Part 1 - Introduction - what is geometry?

What is geometry?

Geometry is the branch of mathematics dealing with spatial relationships, measures, and properties of points, lines, and surfaces. In GIS applications, vector geometry is used to represent the spatial component of geographic features with discrete boundaries such as wells, rivers, states, streets, and parcels.

In GIS, a geometry could be of the following types:

  1. Points - these are the simplest forms of geometries. They define a single location, such as the user's GPS coordinates, locations of earthquakes, location of your parked car etc.

  2. Polylines define a series of points representing a line, such as a road or a river or an oil pipeline.

  3. Polygons define a closed shape (consisting of a series of polylines), such as the outline of a property parcel, outline of a lake or school campus.

The topic Features and Geometries provides you more information and examples of geometries and how it relates to the ArcGIS developer ecosystem. The geometry module of the ArcGIS API for Python provides a pythonic model to construct, visualize and work with geometries. Before we get any further into these individual geometry types, we need to discuss about an important concept called spatial reference

Spatial Reference and Coordinate Systems

Spatial reference defines the measurement system used to locate the geometry on a model of the Earth.
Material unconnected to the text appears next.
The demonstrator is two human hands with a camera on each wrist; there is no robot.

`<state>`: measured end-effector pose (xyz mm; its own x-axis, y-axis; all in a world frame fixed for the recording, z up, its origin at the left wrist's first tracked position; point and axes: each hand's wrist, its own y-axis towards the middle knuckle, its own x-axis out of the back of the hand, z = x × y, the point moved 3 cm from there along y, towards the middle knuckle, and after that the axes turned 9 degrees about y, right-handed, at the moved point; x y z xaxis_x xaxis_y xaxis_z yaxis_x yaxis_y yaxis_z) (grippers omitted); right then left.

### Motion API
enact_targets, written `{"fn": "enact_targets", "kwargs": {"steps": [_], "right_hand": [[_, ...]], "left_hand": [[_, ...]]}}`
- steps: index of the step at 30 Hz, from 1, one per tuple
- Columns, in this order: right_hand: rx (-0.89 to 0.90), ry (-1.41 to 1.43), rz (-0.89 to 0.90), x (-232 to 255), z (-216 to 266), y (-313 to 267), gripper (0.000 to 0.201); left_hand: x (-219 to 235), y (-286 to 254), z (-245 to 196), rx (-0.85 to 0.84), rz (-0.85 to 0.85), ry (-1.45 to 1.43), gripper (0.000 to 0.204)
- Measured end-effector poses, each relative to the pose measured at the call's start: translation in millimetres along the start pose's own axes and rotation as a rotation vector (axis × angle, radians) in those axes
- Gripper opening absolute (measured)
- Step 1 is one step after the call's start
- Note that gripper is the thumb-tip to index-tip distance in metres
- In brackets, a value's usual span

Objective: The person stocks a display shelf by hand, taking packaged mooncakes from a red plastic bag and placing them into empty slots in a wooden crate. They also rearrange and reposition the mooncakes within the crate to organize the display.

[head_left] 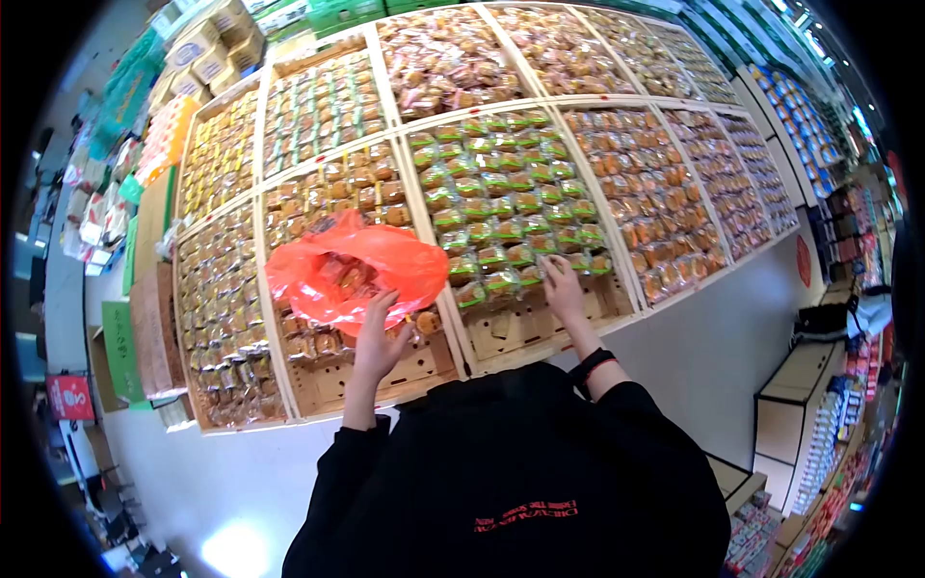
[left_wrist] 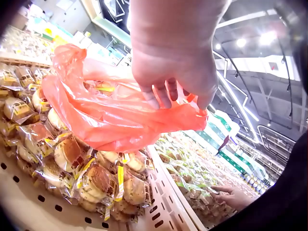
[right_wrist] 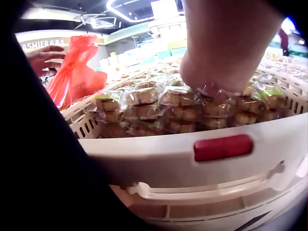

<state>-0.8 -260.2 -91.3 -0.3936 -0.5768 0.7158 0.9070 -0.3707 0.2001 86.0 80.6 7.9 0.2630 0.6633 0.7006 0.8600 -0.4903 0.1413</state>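
Note:
In the head view, my left hand holds the near rim of a red plastic bag. The bag's mouth faces up, and wrapped pastries show inside. Seen from the left wrist, the fingers bend over the bag's edge above yellow-marked wrapped cakes. My right hand reaches to the front rows of green-labelled wrapped cakes. From the left wrist, its fingers look extended against the packs. In the right wrist view the forearm and heel of the hand hide the fingertips.
Wooden dividers separate many bins of wrapped cakes. A pale crate rim with a red tag crosses the front. Cardboard boxes stand at the left; shelves of packaged goods line the right.

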Motion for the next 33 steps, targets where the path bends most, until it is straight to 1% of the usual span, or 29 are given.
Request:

For people that are new to GIS, this may come as a surprise, there are several such models to represent Earth. These models are a mathematical approximations of Earth and as such, each model is designed to suit a specific purpose - such as for navigation, area calculation, large area display etc. ArcGIS supports over a thousand such systems, called coordinate systems or coordinate reference systems.

When spatial data is created, it is often specified with a spatial reference in the form a particular coordinate system. Most spatial references fall into one of two categories - geographic coordinate systems and projected coordinate systems. To integrate spatial data from various sources, the data must be transformed to a common coordinate system. Thus spatial reference system must be clearly defined not only to verify the integrity of geometric calculations between shapes, but also to allow transformations to take place between shapes in different coordinate systems.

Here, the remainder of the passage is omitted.